While some may question whether 18 minutes is long enough to deliver a strong, meaningful message, the answer is a resounding yes. In fact, on September 12, 1962, President John F. Kennedy delivered an 18-minute speech to a very large crowd at Rice University Stadium in Houston, Texas. The purpose of Kennedy’s famous speech was to inform the public about his detailed plan to land a man on the moon before the year 1970.

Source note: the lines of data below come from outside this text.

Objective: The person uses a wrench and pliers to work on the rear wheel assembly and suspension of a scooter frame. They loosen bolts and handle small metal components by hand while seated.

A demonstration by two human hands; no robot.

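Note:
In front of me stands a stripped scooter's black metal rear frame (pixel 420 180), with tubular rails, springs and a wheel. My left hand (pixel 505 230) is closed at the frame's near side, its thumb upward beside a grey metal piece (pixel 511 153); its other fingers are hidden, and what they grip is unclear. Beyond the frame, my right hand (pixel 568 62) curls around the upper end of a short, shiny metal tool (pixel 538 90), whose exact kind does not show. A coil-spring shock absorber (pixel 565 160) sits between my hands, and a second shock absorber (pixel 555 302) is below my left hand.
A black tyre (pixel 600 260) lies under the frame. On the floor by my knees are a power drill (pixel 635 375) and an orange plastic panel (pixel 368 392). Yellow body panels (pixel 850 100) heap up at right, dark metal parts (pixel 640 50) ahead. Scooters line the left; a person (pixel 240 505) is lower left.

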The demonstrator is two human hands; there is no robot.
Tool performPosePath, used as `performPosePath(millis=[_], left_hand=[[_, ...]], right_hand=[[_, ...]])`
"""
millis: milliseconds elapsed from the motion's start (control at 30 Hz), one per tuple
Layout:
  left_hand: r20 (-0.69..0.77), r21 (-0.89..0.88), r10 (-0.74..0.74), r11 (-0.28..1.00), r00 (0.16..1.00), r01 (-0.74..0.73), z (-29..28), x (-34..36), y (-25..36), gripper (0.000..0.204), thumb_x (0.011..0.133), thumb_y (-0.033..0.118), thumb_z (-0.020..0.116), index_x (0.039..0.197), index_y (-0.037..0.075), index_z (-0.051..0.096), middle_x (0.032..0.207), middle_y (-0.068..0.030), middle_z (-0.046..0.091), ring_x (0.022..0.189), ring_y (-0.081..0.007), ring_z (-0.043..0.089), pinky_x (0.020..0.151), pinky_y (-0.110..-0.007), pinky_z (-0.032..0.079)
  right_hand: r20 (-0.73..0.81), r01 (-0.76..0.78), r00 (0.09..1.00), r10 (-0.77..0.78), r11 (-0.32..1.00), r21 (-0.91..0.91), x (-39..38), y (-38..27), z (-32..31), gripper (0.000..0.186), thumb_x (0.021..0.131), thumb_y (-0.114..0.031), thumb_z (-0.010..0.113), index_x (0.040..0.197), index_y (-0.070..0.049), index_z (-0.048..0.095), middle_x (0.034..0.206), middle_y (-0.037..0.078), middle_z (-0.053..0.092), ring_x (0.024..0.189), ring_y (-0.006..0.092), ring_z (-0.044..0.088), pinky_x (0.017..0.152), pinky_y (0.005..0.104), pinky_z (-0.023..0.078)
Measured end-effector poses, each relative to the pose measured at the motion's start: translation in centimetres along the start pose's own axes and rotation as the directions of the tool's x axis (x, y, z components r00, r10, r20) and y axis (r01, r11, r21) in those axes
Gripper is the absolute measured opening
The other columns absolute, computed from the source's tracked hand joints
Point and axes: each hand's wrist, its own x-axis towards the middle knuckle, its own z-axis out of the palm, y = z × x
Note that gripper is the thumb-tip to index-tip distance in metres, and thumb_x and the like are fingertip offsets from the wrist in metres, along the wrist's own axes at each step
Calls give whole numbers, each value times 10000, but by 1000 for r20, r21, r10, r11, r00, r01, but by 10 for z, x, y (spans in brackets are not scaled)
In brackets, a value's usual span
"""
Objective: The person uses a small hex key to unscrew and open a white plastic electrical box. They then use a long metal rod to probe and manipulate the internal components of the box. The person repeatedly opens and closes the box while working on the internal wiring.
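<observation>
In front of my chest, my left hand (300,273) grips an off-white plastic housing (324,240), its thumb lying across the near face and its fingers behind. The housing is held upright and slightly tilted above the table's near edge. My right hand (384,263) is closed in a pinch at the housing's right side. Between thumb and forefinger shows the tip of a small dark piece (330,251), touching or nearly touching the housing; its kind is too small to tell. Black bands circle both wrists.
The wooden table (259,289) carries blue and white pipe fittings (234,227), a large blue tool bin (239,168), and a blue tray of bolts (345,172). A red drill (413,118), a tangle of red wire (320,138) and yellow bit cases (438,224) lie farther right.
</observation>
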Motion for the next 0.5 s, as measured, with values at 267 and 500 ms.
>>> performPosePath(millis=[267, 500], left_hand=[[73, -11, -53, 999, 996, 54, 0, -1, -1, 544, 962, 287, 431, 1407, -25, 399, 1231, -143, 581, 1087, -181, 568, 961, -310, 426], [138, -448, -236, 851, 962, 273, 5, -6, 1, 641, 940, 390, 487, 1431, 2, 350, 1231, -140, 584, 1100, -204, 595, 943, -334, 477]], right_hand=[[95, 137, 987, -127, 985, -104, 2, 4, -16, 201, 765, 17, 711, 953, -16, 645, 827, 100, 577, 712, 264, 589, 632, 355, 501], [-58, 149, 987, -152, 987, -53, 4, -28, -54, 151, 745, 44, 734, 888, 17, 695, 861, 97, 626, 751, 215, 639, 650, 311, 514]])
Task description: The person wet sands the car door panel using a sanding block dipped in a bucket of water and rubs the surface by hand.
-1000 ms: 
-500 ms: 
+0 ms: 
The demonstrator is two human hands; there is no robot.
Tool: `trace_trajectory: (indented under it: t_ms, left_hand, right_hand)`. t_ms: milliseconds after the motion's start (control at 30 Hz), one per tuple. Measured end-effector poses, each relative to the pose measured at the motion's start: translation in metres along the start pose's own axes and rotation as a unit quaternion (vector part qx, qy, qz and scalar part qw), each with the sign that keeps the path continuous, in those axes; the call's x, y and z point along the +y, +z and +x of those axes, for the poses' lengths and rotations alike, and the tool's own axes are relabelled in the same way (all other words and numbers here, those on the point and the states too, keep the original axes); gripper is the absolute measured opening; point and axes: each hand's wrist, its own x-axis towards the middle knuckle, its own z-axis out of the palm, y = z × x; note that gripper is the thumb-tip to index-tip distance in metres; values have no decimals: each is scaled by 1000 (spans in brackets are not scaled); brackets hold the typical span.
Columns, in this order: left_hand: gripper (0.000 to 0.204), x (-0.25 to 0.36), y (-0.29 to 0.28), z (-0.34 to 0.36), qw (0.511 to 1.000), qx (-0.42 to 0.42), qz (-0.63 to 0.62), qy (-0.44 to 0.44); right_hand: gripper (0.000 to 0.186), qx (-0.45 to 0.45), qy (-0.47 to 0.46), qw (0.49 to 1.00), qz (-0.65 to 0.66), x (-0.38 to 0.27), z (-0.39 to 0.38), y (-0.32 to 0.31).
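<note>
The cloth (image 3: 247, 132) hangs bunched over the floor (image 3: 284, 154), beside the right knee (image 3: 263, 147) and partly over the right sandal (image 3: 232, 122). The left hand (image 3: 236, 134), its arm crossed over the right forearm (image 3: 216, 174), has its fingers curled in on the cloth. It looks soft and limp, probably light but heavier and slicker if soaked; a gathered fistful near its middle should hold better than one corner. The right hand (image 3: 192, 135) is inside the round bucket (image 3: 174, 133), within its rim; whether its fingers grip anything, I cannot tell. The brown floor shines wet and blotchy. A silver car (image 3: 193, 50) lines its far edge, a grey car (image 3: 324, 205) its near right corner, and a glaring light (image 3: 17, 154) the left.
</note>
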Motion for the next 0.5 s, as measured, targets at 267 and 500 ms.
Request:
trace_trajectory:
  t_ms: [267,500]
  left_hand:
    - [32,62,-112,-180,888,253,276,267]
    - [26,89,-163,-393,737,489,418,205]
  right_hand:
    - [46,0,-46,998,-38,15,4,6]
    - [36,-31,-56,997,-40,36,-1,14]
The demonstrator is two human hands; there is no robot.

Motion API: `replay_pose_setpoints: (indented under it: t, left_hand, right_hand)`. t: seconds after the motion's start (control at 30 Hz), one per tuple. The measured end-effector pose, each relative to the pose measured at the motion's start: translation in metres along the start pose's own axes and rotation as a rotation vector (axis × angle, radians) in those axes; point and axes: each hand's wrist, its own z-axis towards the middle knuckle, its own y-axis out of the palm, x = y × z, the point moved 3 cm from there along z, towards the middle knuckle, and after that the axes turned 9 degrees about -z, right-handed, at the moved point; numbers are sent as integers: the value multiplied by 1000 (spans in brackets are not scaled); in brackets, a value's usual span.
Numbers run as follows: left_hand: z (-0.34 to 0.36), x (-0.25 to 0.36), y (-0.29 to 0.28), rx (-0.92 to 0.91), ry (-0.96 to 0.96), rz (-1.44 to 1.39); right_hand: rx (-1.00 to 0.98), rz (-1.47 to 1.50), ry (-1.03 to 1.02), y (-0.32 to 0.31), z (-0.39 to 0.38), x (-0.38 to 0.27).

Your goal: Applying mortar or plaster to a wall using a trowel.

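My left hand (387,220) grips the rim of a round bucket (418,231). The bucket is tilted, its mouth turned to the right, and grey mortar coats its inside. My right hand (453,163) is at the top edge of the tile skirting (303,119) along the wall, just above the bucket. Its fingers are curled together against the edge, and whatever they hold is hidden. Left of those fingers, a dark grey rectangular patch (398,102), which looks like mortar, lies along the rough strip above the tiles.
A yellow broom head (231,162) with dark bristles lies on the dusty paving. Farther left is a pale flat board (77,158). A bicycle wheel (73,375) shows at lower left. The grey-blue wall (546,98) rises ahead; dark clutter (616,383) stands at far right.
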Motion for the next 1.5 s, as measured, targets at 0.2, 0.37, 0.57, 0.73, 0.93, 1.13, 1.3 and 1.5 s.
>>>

In just 18 minutes, President Kennedy successfully characterized space as a new frontier, invoking the pioneer spirit that dominated American folklore. He infused the speech with a sense of urgency and destiny, and emphasized the freedom enjoyed by Americans to choose their destiny – rather than have it chosen for them: “We choose to go to the moon,” he explained. “We choose to go to the moon in this decade and do the other things, not because they are easy, but because they are hard, because that goal will serve to organize and measure the best of our energies and skills, because that challenge is one that we are willing to accept, one we are unwilling to postpone, and one which we intend to win, and the others, too.”
According to Gallo, ideas can change the direction of your life and potentially change the world. “You don’t need luck to be an inspiring speaker,” he writes. “You need courage—the courage to follow your passion, articulate your ideas simply and express what makes your heart sing.”